While low carbon development has galvanised many governments and regions to tackle climate change, there are security concerns that are often overlooked. Problematising low carbon development can help us question the assumptions about climate threats and how we deal with them. While low carbon development such as renewable energy development might bring about new economic opportunities, it’s worth looking carefully into new security concerns that may emerge as well as old concerns that become further entrenched.

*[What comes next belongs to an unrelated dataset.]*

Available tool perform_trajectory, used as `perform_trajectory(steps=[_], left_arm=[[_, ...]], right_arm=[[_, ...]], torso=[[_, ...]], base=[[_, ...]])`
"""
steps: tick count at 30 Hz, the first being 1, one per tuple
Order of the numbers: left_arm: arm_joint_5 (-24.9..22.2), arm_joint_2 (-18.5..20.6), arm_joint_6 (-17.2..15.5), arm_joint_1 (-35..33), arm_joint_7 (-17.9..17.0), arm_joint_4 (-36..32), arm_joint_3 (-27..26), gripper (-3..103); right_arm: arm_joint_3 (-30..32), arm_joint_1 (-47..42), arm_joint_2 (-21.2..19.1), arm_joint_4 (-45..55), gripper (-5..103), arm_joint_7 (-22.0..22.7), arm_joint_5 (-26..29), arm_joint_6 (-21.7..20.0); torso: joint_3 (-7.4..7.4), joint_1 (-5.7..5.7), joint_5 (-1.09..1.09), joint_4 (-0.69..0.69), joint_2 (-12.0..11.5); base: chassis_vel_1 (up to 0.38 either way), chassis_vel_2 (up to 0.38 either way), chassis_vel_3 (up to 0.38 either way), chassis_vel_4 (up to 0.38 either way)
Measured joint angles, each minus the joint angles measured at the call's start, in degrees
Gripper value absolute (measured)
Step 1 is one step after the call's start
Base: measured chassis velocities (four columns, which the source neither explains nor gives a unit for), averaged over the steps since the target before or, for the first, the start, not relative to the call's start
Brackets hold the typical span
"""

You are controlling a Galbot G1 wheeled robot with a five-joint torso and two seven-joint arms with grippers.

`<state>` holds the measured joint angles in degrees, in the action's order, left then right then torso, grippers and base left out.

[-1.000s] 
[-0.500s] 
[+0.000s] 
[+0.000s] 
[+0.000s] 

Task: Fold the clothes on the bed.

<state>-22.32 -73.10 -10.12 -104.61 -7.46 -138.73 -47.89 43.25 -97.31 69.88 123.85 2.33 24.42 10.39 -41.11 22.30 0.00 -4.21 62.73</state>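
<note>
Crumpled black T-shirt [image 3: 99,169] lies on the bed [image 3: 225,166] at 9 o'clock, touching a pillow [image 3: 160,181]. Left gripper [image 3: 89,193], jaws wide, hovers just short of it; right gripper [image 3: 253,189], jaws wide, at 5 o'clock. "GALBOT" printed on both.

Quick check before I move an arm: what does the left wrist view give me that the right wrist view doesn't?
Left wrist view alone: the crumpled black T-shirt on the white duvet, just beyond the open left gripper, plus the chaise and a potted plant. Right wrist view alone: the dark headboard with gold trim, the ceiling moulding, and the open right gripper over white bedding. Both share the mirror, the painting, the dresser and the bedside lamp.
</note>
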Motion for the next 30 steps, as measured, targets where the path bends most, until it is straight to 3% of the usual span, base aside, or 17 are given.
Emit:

The recent publication by Dr Naho Mirumachi uncovers five dimensions of climate security that is worth examining in more detail: spatially uneven effects of low carbon development; violent imaginaries of the global south and the production of ‘ungoverned spaces’; non-violent yet harmful instances of conflict; marginalization and dispossession; depoliticized, techno-managerial effects of resilience.

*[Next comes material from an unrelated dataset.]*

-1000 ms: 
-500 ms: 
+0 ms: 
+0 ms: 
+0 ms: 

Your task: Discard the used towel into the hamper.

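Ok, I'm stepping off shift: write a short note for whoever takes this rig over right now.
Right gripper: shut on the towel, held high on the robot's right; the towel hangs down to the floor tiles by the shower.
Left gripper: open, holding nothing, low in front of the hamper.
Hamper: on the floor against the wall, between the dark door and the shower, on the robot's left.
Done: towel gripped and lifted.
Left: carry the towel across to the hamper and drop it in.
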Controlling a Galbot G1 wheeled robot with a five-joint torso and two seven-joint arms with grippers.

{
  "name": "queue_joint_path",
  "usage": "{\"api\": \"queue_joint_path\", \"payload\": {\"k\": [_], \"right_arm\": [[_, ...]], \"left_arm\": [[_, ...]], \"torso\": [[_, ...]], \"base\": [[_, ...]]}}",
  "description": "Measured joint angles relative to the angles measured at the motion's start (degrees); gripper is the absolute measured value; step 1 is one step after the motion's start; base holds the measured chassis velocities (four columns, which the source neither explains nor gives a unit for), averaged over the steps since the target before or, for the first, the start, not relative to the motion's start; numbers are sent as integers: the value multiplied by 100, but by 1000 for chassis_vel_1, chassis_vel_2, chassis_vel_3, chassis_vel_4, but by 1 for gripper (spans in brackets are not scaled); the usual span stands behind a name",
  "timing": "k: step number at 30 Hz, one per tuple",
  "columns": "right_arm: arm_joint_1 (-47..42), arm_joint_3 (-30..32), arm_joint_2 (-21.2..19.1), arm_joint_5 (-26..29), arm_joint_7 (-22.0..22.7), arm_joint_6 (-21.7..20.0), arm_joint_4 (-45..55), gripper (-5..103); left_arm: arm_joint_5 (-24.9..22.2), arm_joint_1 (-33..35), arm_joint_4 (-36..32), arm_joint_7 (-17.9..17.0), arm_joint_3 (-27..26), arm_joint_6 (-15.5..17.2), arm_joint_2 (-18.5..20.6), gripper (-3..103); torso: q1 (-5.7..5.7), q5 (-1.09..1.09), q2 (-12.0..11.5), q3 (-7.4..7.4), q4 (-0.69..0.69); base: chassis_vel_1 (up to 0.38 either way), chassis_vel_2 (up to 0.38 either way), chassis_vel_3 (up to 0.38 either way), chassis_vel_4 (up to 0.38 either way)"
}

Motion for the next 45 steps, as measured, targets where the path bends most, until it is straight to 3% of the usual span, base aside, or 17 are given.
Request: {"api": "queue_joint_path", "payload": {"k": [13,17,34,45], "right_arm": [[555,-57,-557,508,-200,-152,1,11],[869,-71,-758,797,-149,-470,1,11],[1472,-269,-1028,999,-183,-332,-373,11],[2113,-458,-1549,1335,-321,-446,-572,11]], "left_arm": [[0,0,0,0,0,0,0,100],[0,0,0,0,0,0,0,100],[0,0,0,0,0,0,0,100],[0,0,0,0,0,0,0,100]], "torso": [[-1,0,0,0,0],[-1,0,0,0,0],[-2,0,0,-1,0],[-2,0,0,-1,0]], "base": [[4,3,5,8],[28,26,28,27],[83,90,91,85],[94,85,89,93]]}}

Lake Turkana Wind Power turbines in Loiyangalani, Marsabit county, Kenya. Oct. 2018. Photo: Galgallo Guyo (Local project RA in Kenya)



This three-year grant was awarded by the Swedish Research Council for Sustainable Development (FORMAS) to support research that investigates the changing livelihood conditions around the Omo-Turkana Basin—a lake basin which supports over 5 million people.


Dr Matthew Osborne, SEI research fellow, along with Dr Naho Mirumachi, King’s College London, will lead a multidisciplinary research team with individuals from institutes in Ethiopia, Kenya, Germany, Sweden and the United Kingdom who will document changing livelihood conditions and monitor impacts of renewable energy projects on peace and security.


The project seeks to develop tools to build policymakers’ and implementers’ capacities to implement conflict-sensitive renewables development.

As well as academic partners, the project includes civil society, governmental and multi-lateral partners, including: Turkana University and Turkana Pastoralist Development Organisation (TUPADO).